**Your assignment:**
Each line below needs to be duplicated without alteration.

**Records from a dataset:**
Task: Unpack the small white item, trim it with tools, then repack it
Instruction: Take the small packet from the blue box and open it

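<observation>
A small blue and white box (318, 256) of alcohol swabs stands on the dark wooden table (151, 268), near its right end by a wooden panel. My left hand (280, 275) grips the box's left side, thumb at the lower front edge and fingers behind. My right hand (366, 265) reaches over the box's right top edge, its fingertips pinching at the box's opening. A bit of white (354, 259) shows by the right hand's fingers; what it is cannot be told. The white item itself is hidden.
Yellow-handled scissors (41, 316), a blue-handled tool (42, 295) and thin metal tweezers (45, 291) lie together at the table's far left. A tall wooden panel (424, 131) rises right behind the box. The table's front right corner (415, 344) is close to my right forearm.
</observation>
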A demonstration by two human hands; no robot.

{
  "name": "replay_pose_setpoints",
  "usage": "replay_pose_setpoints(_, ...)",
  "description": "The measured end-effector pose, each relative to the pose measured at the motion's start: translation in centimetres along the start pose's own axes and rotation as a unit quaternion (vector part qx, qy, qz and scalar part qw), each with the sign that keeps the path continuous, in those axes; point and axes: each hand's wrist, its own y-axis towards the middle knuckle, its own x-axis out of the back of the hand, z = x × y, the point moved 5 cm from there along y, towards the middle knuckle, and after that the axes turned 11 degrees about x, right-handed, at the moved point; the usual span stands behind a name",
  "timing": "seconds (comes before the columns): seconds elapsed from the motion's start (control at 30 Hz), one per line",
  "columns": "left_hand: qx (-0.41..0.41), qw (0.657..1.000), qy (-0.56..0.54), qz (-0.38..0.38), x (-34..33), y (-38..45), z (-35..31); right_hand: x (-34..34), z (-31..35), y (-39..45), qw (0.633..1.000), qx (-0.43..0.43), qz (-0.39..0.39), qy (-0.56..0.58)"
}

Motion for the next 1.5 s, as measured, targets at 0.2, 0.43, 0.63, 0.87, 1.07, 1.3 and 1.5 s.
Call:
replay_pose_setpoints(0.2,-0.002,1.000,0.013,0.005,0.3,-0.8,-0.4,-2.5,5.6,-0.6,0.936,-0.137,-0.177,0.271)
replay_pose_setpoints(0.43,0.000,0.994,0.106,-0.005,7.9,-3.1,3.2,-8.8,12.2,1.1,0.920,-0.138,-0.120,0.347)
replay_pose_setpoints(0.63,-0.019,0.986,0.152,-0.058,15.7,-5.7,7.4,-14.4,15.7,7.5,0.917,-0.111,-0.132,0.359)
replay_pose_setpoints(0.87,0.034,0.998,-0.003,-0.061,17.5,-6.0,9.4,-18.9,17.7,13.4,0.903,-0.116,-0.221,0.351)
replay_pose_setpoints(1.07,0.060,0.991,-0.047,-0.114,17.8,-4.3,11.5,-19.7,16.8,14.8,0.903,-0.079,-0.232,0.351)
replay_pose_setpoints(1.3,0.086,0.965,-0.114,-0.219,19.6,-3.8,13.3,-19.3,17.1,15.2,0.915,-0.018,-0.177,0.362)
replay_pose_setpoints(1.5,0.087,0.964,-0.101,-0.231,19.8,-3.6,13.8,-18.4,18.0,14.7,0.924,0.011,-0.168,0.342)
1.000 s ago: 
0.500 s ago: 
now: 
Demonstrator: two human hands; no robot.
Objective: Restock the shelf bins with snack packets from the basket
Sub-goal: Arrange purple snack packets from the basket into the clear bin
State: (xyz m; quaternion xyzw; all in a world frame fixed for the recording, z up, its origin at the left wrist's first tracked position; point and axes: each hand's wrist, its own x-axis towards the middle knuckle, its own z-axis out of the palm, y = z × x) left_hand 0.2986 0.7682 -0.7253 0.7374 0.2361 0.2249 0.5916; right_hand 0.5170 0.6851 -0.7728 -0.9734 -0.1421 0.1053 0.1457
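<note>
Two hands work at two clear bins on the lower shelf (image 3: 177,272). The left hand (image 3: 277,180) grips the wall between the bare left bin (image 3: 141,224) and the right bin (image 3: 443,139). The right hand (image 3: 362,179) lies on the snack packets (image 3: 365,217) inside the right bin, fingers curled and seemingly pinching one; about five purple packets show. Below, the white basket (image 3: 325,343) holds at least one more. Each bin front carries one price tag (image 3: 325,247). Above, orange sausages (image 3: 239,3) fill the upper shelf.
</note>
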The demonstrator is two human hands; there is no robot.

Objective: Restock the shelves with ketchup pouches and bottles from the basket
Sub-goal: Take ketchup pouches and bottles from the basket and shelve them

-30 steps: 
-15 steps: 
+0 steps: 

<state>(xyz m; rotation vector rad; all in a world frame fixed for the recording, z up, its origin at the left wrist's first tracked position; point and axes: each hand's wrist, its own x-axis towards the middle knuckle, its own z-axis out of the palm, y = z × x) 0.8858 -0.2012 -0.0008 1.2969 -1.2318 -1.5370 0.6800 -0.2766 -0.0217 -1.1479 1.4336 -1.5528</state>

**Solved problem:**
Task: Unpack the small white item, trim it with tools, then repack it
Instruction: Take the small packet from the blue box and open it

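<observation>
A small blue and white box (318, 256) of alcohol swabs stands on the dark wooden table (151, 268), near its right end by a wooden panel. My left hand (280, 275) grips the box's left side, thumb at the lower front edge and fingers behind. My right hand (366, 265) reaches over the box's right top edge, its fingertips pinching at the box's opening. A bit of white (354, 259) shows by the right hand's fingers; what it is cannot be told. The white item itself is hidden.
Yellow-handled scissors (41, 316), a blue-handled tool (42, 295) and thin metal tweezers (45, 291) lie together at the table's far left. A tall wooden panel (424, 131) rises right behind the box. The table's front right corner (415, 344) is close to my right forearm.
</observation>
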A demonstration by two human hands; no robot.

{
  "name": "replay_pose_setpoints",
  "usage": "replay_pose_setpoints(_, ...)",
  "description": "The measured end-effector pose, each relative to the pose measured at the motion's start: translation in centimetres along the start pose's own axes and rotation as a unit quaternion (vector part qx, qy, qz and scalar part qw), each with the sign that keeps the path continuous, in those axes; point and axes: each hand's wrist, its own y-axis towards the middle knuckle, its own x-axis out of the back of the hand, z = x × y, the point moved 5 cm from there along y, towards the middle knuckle, and after that the axes turned 11 degrees about x, right-handed, at the moved point; the usual span stands behind a name",
  "timing": "seconds (comes before the columns): seconds elapsed from the motion's start (control at 30 Hz), one per line",
  "columns": "left_hand: qx (-0.41..0.41), qw (0.657..1.000), qy (-0.56..0.54), qz (-0.38..0.38), x (-34..33), y (-38..45), z (-35..31); right_hand: x (-34..34), z (-31..35), y (-39..45), qw (0.633..1.000), qx (-0.43..0.43), qz (-0.39..0.39), qy (-0.56..0.58)"
}

Motion for the next 1.5 s, as measured, targets at 0.2, 0.43, 0.63, 0.87, 1.07, 1.3 and 1.5 s.
Call:
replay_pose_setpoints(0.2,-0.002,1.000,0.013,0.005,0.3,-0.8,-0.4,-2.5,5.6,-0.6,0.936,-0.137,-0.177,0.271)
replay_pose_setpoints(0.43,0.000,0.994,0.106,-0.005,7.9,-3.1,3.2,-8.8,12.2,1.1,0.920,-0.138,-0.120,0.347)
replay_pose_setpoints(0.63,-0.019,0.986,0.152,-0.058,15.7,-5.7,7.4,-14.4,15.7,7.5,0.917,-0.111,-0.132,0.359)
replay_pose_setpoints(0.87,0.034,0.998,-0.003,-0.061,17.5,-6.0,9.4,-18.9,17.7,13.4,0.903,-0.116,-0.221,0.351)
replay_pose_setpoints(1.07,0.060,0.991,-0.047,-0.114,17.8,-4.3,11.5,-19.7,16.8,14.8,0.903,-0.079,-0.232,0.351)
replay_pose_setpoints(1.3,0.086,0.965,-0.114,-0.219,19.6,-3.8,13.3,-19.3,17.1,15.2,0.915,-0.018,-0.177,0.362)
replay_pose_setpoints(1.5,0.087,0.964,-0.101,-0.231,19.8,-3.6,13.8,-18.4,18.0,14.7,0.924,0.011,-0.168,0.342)
1.000 s ago: 
0.500 s ago: 
now: 
Demonstrator: two human hands; no robot.
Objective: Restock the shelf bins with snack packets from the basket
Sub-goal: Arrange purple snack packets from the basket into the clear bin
State: (xyz m; quaternion xyzw; all in a world frame fixed for the recording, z up, its origin at the left wrist's first tracked position; point and axes: each hand's wrist, its own x-axis towards the middle knuckle, its own z-axis out of the palm, y = z × x) left_hand 0.2986 0.7682 -0.7253 0.7374 0.2361 0.2249 0.5916; right_hand 0.5170 0.6851 -0.7728 -0.9734 -0.1421 0.1053 0.1457
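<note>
Two hands work at two clear bins on the lower shelf (image 3: 177,272). The left hand (image 3: 277,180) grips the wall between the bare left bin (image 3: 141,224) and the right bin (image 3: 443,139). The right hand (image 3: 362,179) lies on the snack packets (image 3: 365,217) inside the right bin, fingers curled and seemingly pinching one; about five purple packets show. Below, the white basket (image 3: 325,343) holds at least one more. Each bin front carries one price tag (image 3: 325,247). Above, orange sausages (image 3: 239,3) fill the upper shelf.
</note>
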The demonstrator is two human hands; there is no robot.

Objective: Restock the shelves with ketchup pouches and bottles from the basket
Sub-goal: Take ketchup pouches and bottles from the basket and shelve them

-30 steps: 
-15 steps: 
+0 steps: 

<state>(xyz m; rotation vector rad; all in a world frame fixed for the recording, z up, its origin at the left wrist's first tracked position; point and axes: each hand's wrist, its own x-axis towards the middle knuckle, its own z-axis out of the palm, y = z × x) 0.8858 -0.2012 -0.0008 1.2969 -1.2318 -1.5370 0.6800 -0.2766 -0.0217 -1.1479 1.4336 -1.5528</state>

There is nothing further to this exercise.